Brief:
Search the data below, and report every line in which "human" occurs.

Stored dataset items:
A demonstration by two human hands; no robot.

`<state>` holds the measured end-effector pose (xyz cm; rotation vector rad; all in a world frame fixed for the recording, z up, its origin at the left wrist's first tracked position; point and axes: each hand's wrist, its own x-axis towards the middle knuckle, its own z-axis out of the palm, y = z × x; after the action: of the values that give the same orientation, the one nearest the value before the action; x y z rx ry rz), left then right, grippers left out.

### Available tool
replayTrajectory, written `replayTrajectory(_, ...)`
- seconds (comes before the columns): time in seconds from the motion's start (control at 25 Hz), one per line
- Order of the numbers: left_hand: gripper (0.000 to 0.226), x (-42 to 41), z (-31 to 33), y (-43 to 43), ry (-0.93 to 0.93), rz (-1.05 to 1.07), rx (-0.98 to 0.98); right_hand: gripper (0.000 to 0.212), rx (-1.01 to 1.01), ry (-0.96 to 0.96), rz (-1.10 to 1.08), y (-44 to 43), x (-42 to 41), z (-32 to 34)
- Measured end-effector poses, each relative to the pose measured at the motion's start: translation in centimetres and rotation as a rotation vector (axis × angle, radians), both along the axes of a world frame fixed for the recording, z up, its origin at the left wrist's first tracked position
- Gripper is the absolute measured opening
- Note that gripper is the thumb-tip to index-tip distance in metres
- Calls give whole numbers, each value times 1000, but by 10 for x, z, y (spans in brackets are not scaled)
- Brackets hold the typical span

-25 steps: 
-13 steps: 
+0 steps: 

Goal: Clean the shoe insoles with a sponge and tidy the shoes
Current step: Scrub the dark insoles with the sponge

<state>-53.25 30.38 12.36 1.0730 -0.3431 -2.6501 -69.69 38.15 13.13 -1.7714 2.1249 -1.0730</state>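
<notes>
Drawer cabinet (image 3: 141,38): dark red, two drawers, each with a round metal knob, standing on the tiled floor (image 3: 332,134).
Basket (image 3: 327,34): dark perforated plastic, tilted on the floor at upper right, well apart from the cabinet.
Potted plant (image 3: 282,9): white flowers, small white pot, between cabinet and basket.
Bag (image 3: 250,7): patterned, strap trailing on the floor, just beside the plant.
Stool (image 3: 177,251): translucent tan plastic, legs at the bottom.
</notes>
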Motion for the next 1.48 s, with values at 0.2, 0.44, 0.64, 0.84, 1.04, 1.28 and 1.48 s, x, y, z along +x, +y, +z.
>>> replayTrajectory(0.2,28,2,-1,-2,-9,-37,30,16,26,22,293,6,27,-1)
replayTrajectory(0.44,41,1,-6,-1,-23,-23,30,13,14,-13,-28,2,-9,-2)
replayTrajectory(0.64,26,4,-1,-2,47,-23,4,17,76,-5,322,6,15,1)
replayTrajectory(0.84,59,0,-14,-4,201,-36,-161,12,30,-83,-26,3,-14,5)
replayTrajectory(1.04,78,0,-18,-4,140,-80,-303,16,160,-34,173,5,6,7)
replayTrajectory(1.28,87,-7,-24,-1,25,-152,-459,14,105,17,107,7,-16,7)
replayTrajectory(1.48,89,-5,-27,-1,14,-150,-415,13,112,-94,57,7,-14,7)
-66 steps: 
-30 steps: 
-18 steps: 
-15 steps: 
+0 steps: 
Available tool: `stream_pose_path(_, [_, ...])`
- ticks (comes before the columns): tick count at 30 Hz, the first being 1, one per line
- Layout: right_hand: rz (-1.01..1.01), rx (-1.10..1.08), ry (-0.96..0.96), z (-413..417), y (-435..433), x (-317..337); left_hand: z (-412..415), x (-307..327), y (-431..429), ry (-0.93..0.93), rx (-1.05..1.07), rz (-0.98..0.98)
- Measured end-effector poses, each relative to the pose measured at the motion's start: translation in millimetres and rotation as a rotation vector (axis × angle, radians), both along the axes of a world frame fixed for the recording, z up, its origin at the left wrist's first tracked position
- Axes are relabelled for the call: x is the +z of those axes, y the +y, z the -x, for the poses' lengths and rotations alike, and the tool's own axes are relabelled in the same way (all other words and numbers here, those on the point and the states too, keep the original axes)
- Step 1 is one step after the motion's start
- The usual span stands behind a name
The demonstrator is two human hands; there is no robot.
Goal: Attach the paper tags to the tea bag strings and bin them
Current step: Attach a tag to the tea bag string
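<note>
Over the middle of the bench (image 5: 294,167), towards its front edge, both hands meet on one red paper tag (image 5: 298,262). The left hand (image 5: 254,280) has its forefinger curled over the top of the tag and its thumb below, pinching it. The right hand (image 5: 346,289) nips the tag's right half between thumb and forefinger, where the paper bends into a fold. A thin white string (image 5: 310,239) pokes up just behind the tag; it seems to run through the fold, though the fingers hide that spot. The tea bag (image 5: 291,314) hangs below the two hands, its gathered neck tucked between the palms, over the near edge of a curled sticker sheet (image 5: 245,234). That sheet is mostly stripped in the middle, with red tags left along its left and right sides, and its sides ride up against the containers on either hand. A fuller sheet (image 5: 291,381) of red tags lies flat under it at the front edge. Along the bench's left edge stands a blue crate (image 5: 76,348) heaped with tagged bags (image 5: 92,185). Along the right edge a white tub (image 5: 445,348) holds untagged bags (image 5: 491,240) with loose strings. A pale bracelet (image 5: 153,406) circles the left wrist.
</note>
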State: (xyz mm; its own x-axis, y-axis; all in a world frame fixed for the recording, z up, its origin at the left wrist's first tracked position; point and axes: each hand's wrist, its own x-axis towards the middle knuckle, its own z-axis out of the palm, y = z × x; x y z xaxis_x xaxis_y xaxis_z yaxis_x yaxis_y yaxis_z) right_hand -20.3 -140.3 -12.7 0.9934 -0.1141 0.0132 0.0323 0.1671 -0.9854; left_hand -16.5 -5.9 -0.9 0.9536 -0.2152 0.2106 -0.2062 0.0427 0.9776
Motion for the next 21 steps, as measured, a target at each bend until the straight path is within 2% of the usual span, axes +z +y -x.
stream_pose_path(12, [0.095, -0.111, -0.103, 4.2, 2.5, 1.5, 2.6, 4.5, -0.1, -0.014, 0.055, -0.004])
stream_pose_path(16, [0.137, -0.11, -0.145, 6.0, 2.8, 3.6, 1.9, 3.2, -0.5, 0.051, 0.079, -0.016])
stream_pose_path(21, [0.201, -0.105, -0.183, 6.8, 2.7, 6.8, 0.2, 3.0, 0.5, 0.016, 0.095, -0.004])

Written solution:
A demonstration by two human hands; no robot.
The demonstrator is two human hands; there is no robot.

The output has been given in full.